The pain of loving Penny.
That woman could drive a saint crazy, and for all he knew she probably already had, considering poor Thomas Bedford.
Maybe he should seek Thomas out. They could drink together, and maul with words the wicked witch named Lady Penelope de Vere, who thoughtlessly walked over every man’s heart, not once thinking about their feelings.
Or not. If he came any closer to Thomas than a mile, he would probably thrash the poor man who had kissed Penny not only once but twice. Put his ugly lips against her lush ones and pressed his tongue gently against hers, tasted her sweet mouth…
This time he emptied the bottle in one final gulp before he threw it away in the same direction he had thrown the first bottles. The clanking noise when the bottle landed with its friends made his father arch an eyebrow against him.
“Feeling a bit thirsty?”
“A bit.”
“Water would be a better choice.”
“No, it wouldn’t. Go away.”
Hannibal, as the understanding and loving father he was, ignored his son’s harsh words and instead sat down by him and, without a word, reached for the next bottle, which he opened and offered his son.
“Here, don’t let me stop you.”
Rake grabbed the bottle, but instead of putting it to his mouth, he looked at the swirling wine inside. It felt good to have his father beside him in his hour of need. If his family was the solidness of his life, Hannibal was his guiding star.
Even though they were as different as night and day, he had always tried to live up to his father’s standard.
Hannibal Darling, the Duke of Berkeley, was the most honest and caring man he knew of. Without remorse or embarrassment, the duke showered his sons with love, not once caring who saw how soft he was when it came to his boys. So what if Hannibal didn’t want to leave Chester Park? When he was home at the ancestral castle, Rake knew he had his father’s full attention whenever he wanted it.
And occasionally when he didn’t want it.
“This has gone too far.” His father spoke softly, as if he didn’t want to scare the moment away. “You and Penny have to work this out somehow. You are both suffering immensely from it, and besides that, it drives the rest of us crazy.”
Rake snorted. “Don’t you think I have tried to? But it’s like talking to a mule: she refuses to listen to me. It doesn’t matter what I do or what I say, it’s just not enough for her.”

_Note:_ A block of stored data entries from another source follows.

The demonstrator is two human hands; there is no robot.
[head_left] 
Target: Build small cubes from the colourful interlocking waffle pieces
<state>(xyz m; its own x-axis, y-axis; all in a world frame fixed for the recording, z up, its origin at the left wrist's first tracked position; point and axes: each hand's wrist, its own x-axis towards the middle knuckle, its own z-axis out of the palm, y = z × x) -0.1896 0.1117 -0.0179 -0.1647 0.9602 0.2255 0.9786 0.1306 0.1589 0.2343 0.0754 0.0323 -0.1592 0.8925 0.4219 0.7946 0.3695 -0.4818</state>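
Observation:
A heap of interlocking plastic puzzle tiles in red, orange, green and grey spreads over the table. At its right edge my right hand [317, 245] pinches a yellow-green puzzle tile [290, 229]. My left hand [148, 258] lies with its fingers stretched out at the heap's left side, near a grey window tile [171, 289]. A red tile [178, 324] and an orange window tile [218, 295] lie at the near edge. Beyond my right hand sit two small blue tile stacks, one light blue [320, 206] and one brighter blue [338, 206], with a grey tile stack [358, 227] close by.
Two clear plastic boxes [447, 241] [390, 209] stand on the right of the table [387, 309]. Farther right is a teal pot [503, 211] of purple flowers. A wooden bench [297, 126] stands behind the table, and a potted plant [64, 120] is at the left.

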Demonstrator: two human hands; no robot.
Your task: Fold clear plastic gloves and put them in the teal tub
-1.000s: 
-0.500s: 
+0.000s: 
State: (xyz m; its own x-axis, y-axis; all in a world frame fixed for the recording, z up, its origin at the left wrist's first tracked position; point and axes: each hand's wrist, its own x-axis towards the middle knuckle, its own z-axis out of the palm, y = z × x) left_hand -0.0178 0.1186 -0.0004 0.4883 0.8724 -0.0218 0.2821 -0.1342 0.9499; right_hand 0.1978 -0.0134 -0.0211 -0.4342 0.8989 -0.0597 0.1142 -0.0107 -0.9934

“So what is it she wants?”
“I don’t know! She refuses to tell me.”
Rake felt Hannibal’s probing eyes and knew he sounded lunatic. But the whole Penny situation was crazy from beginning to end. He didn’t know what to do, and the fact that she didn’t seem to know either didn’t make it any easier. It was a never-ending story, destined to run in circles forever and ever.
“I-I’m not a man of words, not when it comes to emotions,” he continued, too tired to care whether he was revealing too much. It was his father, after all. If he was going to open up to anyone, who better than the man who loved him without boundaries? “I have tried in every way I can think of to show her how much she means to me, but it’s never enough for her. There is nothing more I can tell her that I haven’t already shown her in a thousand ways. And yet she stubbornly persists…”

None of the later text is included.